Workers and DDP ranks are detected from torch.utils.data.get_worker_info() and torch.distributed. The same RDDACDataset instance works under num_workers=0, num_workers=N, and DDP without constructor changes: each shard slices ds._sim_ids by (rank * num_workers + worker_id) modulo (world_size * num_workers), so the partition is exhaustive and disjoint.

7. Partial download: graceful skip vs records() abort

RDDACDataset is the iteration path to use when only a subset of zips is on disk. mlcroissant.Dataset.records(...) walks every zip in the FileSet and aborts at the first missing one; RDDACDataset checks the local index per experiment and silently skips.

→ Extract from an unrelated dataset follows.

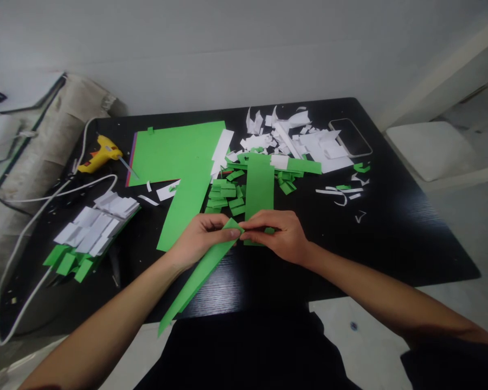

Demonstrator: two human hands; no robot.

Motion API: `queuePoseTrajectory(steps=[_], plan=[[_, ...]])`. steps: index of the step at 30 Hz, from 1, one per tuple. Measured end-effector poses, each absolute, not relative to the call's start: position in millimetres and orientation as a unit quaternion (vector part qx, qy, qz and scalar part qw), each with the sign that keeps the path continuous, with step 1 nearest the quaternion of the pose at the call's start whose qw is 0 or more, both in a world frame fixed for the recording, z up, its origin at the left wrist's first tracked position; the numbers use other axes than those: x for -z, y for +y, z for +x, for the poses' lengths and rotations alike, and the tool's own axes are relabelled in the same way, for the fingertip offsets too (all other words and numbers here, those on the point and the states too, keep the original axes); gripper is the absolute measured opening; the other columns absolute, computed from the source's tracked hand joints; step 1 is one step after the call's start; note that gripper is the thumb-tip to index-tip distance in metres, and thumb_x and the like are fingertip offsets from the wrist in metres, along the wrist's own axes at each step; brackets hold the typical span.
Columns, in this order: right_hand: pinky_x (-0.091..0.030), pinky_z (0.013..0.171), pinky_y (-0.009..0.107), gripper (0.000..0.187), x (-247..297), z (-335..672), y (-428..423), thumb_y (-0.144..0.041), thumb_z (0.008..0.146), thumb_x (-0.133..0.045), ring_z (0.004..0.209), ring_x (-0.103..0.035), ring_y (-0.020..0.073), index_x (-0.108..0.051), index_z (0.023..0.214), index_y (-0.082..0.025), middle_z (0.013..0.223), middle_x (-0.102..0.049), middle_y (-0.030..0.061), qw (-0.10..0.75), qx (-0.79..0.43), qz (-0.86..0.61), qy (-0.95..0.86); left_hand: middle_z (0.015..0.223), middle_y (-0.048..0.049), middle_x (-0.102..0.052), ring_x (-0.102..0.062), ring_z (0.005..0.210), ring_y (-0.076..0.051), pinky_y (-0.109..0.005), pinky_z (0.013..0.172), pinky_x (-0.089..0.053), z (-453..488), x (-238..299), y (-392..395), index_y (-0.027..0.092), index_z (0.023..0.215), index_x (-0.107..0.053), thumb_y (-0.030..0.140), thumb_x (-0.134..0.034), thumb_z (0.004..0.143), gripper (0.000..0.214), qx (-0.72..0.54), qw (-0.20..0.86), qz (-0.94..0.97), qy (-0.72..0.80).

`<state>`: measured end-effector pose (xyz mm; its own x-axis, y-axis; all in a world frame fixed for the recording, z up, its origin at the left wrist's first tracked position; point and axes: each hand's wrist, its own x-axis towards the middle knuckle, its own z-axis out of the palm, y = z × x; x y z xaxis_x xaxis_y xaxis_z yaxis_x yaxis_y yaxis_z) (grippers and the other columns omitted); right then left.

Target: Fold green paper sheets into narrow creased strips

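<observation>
- Head view, nearest: a folded green strip point(199, 276) slants through the person's grasp, its lower end reaching past the near edge of the black table point(370, 254).
- Left hand point(205, 235): the thumb presses on top of the strip near its upper end, other fingers beneath, so the paper is clasped between them.
- Right hand point(278, 233): thumb and forefinger are pinched together at the strip's upper corner, just beside the left thumb tip.
- Well to the left lies a bundle of white and green folded pieces point(95, 225), white tabs overlapping, green ones at its near end.
- Just beyond the right hand, a wide green strip point(260, 189) lies flat, pointing away from the person.
- Left of it are small folded green pieces point(223, 189), then a slanting green panel point(187, 206).
- Thin paper slivers point(341, 190) are scattered on the right.
- Further off at left, a yellow glue gun point(100, 154) rests with a pale stick at its nose, near a white cable point(24, 201).
- Behind the slanting panel spreads a large green sheet point(166, 154).
- Toward the back, white paper scraps point(260, 142) are heaped; a phone point(352, 138) lies at their right.
- Farthest stands a pale wall point(228, 54).
</observation>
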<state>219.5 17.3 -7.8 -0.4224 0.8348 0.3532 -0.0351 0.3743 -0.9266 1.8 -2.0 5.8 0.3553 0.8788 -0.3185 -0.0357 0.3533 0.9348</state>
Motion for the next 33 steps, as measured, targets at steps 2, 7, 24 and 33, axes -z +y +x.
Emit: queuePoseTrajectory(steps=[2, 7, 24, 33], plan=[[-0.061, 0.066, 0.028, 0.017, 8.3, 219.5, 17.2, -0.027, 0.084, -0.086, 0.072, -0.075, 0.0159, -0.084, 0.101, -0.026, 0.088, -0.081, 0.0032, 0.450, -0.478, -0.291, -0.696, 0.068, -0.0011, -0.070, -0.058, 0.063, -0.011, -0.024, 0.063, -0.044, 1.5, -5.7, -1.7, 0.016, 0.072, -0.076, 0.036, -0.085, 0.078, 0.022, -0.335, 0.681, 0.461, 0.459], [-0.061, 0.065, 0.025, 0.017, 12.1, 219.1, 17.4, -0.023, 0.085, -0.085, 0.072, -0.075, 0.0151, -0.084, 0.102, -0.023, 0.088, -0.081, 0.0044, 0.465, -0.461, -0.276, -0.704, 0.068, -0.0008, -0.069, -0.056, 0.063, -0.011, -0.024, 0.063, -0.043, 2.6, -4.3, -2.2, 0.017, 0.072, -0.077, 0.036, -0.086, 0.076, 0.021, -0.341, 0.673, 0.455, 0.474], [-0.060, 0.065, 0.026, 0.018, 13.3, 217.9, 17.2, -0.020, 0.084, -0.086, 0.073, -0.075, 0.0157, -0.084, 0.102, -0.023, 0.088, -0.081, 0.0044, 0.468, -0.461, -0.274, -0.703, 0.068, -0.0013, -0.073, -0.061, 0.063, -0.012, -0.026, 0.067, -0.046, 4.2, -5.3, -1.9, 0.018, 0.071, -0.079, 0.029, -0.086, 0.074, 0.013, -0.342, 0.696, 0.412, 0.479], [-0.061, 0.066, 0.026, 0.016, 14.4, 218.1, 16.4, -0.022, 0.085, -0.085, 0.075, -0.076, 0.0157, -0.083, 0.100, -0.022, 0.089, -0.082, 0.0044, 0.468, -0.462, -0.273, -0.702, 0.066, -0.0012, -0.073, -0.062, 0.061, -0.012, -0.025, 0.065, -0.046, 6.0, -6.8, -3.0, 0.018, 0.069, -0.078, 0.029, -0.086, 0.072, 0.014, -0.340, 0.703, 0.398, 0.482]])
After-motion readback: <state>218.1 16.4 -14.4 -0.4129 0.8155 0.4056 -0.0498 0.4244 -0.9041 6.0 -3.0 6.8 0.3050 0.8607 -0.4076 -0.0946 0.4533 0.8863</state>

# 1) mlcroissant records : aborts on the first missing zip.
raw = rddac.load(data_dir=DATA_DIR)
try:
    next(iter(raw.records('force-curve')))
except Exception as e:
    print(f'records(): {type(e).__name__}')

# 2) RDDACDataset : graceful skip.
yielded = sum(1 for _ in RDDACDataset(view='force-curve', data_dir=DATA_DIR))
print(f'RDDACDataset: yielded {yielded} record(s) without error')

Output (with the small bundle on disk):

records(): GenerationError
RDDACDataset: yielded 18 record(s) without error

8. Stream a custom view (add_view + dataset=)

The published views (force-curve, pointcloud-op10, ...) cover the common targets, but the Build your own view tutorial shows how to compose a custom RecordSet with rddac.add_view. add_view mutates the in-memory mlcroissant.Dataset you hand it; the published manifest on DaRUS stays unchanged.

To stream that custom view through RDDACDataset, pass the same loaded object via the dataset= kwarg. Without it, RDDACDataset.__init__ would re-parse metadata.json from disk and the in-memory mutation would be invisible (it would raise ValueError: view 'my-view' not found). With it, the constructor uses the caller's object as-is.

ds_manifest = rddac.load(data_dir=DATA_DIR)
rddac.add_view(
    ds_manifest,
    'force-only',
    fields={
        'force': 'force_data',
    },
)

custom_ds = RDDACDataset(
    view='force-only',
    data_dir=DATA_DIR,
    dataset=ds_manifest,
)

print('view:           ', custom_ds.view)
print('field specs:    ', custom_ds._field_specs)
print('total sim_ids:  ', len(custom_ds._sim_ids))

Output (with the small bundle on disk):

view:            force-only
field specs:     {'force': ('force/data', None)}
total sim_ids:   9000

Same flow with where=, sim_ids=, and shuffle= works against custom_ds — the custom view is just another RecordSet once it lives on ds_manifest.

If you do not need a DataLoader or PyTorch at all, rddac.streaming.iter_view(view='force-only', data_dir=DATA_DIR, dataset=ds_manifest) is the no-torch equivalent that yields the same records one at a time. The Streaming and numpy export tutorial covers it and shows the matching streaming.export_to_numpy recipe for materialising a view as flat .npy shards.

Custom collate

Records with variable sample counts need a custom collate_fn. A simple, information-preserving option for the 1D signals is to resample every record to a fixed length on the time axis before stacking:

import numpy as np
import torch

N_SAMPLES = 1000

def resample_collate(batch):
    """Interpolate each force table to N_SAMPLES rows, then stack."""
    out = []
    for rec in batch:
        force = np.asarray(rec['force_data'])           # (n, 8), n varies
        t_old = np.linspace(0.0, 1.0, force.shape[0])
        t_new = np.linspace(0.0, 1.0, N_SAMPLES)
        resampled = np.stack([np.interp(t_new, t_old, force[:, c]) for c in range(force.shape[1])], axis=1)
        out.append(resampled)
    return {'force_data': torch.as_tensor(np.stack(out))}   # (B, N_SAMPLES, 8)

loader = DataLoader(ds, batch_size=16, collate_fn=resample_collate)

Padding plus a mask works too when absolute sample positions matter.